Problem statement: From the entries that follow, copy exactly the lines beginning at the line holding "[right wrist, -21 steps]" and continuing through the line holding "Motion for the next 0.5".

Records provided:
────────────────────

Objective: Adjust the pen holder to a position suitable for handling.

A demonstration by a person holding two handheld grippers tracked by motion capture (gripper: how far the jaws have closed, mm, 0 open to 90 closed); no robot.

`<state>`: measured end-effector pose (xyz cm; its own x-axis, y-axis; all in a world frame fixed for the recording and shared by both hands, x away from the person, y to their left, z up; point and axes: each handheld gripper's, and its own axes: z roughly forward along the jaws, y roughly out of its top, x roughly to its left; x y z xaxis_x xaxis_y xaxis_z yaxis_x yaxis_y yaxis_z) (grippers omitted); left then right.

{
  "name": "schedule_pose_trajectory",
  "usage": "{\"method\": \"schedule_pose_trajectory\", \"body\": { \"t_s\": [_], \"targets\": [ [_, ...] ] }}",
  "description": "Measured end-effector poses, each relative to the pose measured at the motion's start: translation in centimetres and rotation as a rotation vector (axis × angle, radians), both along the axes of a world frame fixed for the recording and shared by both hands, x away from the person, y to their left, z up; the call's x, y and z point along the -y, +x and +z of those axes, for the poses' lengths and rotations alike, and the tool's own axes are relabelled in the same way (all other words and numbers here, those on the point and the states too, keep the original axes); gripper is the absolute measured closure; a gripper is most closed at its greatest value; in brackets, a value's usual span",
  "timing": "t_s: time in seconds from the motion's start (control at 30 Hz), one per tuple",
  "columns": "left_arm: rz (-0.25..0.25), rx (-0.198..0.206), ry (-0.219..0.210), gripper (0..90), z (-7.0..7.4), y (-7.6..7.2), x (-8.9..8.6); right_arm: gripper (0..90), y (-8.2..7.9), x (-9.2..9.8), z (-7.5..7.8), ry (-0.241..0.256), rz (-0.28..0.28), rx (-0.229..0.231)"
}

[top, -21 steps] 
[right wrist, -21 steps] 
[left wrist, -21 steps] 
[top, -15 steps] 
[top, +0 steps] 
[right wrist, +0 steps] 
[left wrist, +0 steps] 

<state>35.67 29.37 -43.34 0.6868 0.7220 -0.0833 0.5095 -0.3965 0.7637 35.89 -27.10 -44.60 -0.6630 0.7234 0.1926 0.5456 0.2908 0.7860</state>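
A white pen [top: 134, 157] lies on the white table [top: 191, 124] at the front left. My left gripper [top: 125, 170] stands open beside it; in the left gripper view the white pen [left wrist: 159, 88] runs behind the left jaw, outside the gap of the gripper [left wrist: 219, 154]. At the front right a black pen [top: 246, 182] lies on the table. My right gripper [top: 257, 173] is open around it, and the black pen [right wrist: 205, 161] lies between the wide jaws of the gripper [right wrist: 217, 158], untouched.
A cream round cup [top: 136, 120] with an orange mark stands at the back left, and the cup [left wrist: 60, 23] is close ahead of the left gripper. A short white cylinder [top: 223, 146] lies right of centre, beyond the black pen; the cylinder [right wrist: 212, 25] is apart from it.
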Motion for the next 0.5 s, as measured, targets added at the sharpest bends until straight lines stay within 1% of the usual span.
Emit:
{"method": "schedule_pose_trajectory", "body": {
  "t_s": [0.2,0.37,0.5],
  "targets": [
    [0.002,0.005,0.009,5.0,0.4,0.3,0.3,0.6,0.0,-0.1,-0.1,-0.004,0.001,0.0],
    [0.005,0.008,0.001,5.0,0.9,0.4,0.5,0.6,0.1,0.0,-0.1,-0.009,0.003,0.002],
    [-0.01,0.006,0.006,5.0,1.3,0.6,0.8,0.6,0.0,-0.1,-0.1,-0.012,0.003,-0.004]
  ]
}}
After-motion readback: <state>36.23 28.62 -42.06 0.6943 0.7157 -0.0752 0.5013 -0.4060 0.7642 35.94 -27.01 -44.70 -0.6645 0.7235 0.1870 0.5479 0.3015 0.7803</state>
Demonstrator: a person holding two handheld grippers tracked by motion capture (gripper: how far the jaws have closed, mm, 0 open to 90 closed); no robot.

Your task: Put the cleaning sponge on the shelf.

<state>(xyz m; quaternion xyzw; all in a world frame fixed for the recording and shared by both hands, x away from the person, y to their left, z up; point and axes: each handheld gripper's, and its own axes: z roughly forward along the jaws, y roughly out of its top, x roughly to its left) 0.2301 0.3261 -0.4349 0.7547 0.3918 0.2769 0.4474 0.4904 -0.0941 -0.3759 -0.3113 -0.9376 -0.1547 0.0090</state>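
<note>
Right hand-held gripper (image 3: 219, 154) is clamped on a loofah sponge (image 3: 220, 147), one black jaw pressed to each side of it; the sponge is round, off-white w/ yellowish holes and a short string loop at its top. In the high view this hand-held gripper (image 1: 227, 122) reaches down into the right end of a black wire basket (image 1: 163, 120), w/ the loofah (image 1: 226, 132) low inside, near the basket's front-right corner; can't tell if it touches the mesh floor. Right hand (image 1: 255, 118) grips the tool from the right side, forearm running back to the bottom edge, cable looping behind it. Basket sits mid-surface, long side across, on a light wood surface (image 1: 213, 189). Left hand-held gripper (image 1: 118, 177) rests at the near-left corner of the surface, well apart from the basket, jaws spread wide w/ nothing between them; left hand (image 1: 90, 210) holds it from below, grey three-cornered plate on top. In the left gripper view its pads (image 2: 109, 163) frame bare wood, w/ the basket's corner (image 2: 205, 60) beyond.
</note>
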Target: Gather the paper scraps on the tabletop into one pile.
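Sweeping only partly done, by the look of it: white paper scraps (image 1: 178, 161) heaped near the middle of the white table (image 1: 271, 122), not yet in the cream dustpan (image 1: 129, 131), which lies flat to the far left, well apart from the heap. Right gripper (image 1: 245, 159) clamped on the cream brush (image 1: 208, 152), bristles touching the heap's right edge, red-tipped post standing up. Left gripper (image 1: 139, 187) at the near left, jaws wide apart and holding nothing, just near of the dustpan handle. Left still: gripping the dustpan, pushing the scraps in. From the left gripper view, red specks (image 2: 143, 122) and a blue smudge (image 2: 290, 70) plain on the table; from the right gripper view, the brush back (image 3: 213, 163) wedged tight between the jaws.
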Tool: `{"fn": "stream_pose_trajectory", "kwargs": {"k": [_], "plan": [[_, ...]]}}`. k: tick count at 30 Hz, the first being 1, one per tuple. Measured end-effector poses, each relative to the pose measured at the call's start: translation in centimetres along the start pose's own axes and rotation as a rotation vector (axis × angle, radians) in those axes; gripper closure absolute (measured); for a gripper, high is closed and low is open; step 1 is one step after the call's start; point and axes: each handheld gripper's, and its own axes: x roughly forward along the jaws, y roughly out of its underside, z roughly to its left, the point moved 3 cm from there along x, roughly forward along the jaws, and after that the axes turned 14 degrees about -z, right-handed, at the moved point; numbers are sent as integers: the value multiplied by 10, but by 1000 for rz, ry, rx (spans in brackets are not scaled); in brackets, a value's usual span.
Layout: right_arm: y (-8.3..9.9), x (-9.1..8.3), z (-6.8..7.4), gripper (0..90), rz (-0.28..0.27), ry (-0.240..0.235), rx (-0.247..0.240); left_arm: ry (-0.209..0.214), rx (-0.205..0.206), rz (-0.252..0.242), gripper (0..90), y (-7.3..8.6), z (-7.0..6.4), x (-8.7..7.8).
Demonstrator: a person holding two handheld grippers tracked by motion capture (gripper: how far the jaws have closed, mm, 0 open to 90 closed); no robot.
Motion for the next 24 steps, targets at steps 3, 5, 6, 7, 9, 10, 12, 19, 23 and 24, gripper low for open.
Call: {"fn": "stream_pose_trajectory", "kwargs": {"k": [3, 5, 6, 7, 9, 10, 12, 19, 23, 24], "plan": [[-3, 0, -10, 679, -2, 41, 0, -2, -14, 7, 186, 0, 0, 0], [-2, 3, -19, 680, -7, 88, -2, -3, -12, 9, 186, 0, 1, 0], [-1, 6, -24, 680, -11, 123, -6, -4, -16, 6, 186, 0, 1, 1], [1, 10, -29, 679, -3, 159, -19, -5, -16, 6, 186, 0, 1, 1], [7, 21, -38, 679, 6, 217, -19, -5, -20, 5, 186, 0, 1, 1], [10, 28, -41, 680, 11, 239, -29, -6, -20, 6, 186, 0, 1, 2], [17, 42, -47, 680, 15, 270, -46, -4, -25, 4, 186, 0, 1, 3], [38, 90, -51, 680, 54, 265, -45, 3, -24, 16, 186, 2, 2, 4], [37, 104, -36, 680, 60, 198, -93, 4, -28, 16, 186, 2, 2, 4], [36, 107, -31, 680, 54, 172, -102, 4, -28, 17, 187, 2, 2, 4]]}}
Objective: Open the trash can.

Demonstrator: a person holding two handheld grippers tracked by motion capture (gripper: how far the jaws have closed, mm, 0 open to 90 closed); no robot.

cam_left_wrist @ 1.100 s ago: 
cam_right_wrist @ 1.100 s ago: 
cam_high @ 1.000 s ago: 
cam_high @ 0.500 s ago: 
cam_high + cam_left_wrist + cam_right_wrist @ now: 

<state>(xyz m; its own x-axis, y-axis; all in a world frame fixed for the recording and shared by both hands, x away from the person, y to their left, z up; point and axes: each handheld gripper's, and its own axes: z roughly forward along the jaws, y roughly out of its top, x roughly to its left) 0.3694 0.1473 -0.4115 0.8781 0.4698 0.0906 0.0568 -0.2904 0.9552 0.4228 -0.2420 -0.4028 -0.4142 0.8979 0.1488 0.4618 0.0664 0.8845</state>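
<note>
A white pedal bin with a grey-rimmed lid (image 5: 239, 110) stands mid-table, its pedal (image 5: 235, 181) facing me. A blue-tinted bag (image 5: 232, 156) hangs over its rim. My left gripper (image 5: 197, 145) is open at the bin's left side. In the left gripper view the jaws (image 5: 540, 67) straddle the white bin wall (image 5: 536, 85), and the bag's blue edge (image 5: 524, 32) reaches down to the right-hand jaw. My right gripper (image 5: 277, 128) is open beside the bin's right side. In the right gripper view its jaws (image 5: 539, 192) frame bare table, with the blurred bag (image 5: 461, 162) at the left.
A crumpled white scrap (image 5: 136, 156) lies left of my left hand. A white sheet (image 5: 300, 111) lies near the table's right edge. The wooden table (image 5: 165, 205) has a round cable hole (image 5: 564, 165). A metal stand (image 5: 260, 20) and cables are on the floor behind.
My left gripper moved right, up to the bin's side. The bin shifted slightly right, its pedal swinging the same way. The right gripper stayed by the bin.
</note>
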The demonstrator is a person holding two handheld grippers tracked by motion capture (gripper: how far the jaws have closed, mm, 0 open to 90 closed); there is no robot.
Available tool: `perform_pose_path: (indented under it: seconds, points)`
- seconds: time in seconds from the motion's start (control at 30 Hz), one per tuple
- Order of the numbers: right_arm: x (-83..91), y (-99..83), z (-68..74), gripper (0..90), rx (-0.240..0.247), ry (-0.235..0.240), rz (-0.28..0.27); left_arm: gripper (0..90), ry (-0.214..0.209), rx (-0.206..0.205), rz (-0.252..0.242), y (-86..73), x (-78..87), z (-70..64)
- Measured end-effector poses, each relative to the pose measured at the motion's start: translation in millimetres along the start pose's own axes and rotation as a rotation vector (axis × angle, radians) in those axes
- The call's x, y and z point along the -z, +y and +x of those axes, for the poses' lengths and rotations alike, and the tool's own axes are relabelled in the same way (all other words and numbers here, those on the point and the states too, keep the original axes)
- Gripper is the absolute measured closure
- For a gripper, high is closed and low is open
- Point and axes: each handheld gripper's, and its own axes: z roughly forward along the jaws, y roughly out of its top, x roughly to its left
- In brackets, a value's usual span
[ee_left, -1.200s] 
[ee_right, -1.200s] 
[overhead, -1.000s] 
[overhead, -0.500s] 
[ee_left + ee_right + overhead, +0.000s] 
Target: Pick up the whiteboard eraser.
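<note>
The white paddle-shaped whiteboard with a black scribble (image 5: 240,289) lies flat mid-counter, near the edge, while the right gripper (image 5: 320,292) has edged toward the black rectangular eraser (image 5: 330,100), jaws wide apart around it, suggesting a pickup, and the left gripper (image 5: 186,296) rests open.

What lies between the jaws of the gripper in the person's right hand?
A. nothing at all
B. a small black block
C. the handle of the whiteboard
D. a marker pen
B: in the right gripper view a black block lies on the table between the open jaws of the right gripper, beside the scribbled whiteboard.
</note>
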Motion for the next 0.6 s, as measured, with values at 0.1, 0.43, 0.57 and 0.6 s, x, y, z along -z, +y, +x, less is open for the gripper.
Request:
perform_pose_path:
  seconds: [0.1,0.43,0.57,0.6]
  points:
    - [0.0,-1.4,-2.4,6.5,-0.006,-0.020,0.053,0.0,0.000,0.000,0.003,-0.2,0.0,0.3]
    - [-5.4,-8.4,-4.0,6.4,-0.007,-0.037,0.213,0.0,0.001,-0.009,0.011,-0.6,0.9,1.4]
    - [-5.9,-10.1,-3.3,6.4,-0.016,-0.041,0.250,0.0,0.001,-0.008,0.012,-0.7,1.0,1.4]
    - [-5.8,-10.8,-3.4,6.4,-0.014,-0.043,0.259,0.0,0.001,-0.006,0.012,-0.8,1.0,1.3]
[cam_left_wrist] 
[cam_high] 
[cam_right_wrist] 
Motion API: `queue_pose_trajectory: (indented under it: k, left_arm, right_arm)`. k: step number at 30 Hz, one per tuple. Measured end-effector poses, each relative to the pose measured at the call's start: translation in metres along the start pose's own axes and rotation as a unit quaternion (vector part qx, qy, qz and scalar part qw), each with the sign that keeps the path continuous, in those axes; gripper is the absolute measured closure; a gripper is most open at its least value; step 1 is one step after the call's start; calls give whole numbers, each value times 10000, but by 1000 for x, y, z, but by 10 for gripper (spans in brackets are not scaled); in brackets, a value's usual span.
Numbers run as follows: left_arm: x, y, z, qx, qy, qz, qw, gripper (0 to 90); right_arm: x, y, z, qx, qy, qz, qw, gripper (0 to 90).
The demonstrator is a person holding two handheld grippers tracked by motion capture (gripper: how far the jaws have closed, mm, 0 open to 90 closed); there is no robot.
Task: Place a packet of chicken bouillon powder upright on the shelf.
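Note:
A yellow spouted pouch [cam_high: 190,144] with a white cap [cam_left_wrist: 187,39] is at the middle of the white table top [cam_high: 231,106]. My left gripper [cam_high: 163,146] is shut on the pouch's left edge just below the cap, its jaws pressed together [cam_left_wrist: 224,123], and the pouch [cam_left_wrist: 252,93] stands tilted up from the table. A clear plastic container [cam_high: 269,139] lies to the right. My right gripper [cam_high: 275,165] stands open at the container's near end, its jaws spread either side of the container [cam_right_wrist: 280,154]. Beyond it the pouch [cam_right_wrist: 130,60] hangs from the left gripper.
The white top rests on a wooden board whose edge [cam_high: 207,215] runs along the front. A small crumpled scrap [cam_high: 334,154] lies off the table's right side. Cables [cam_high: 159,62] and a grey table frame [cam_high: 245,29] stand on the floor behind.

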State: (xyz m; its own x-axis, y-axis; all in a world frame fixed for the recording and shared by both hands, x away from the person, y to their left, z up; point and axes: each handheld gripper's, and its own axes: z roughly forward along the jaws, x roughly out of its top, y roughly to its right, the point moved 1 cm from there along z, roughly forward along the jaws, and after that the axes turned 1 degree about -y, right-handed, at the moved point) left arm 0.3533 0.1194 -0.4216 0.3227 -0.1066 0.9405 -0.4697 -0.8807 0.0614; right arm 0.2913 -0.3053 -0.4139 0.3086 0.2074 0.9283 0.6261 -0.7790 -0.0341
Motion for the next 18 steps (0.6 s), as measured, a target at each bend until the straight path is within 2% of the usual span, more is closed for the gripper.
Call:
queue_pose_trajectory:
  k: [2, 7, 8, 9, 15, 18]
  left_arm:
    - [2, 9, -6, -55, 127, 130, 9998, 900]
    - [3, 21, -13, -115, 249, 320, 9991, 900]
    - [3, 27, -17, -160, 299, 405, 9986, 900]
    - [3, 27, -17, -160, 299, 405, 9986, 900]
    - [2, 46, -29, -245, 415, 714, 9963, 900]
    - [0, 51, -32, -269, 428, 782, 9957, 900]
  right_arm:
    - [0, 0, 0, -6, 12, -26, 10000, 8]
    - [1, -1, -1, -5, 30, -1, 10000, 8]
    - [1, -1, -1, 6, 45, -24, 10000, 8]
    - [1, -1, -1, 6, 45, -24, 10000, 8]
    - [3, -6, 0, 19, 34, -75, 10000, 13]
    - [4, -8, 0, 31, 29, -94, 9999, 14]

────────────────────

Solution to this problem:
[right wrist, -21 steps] 
[left wrist, -21 steps] 
[top, -15 steps] 
[top, +0 steps] 
[right wrist, +0 steps] 
[left wrist, +0 steps] 

<state>35.67 29.37 -43.34 0.6868 0.7220 -0.0833 0.5095 -0.3965 0.7637 35.89 -27.10 -44.60 -0.6630 0.7234 0.1926 0.5456 0.2908 0.7860</state>
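A white pen [top: 134, 157] lies on the white table [top: 191, 124] at the front left. My left gripper [top: 125, 170] stands open beside it; in the left gripper view the white pen [left wrist: 159, 88] runs behind the left jaw, outside the gap of the gripper [left wrist: 219, 154]. At the front right a black pen [top: 246, 182] lies on the table. My right gripper [top: 257, 173] is open around it, and the black pen [right wrist: 205, 161] lies between the wide jaws of the gripper [right wrist: 217, 158], untouched.
A cream round cup [top: 136, 120] with an orange mark stands at the back left, and the cup [left wrist: 60, 23] is close ahead of the left gripper. A short white cylinder [top: 223, 146] lies right of centre, beyond the black pen; the cylinder [right wrist: 212, 25] is apart from it.
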Motion for the next 0.5 s, as measured, targets added at the sharpest bends until straight lines stay within 1% of the usual span.

This output has come to an end.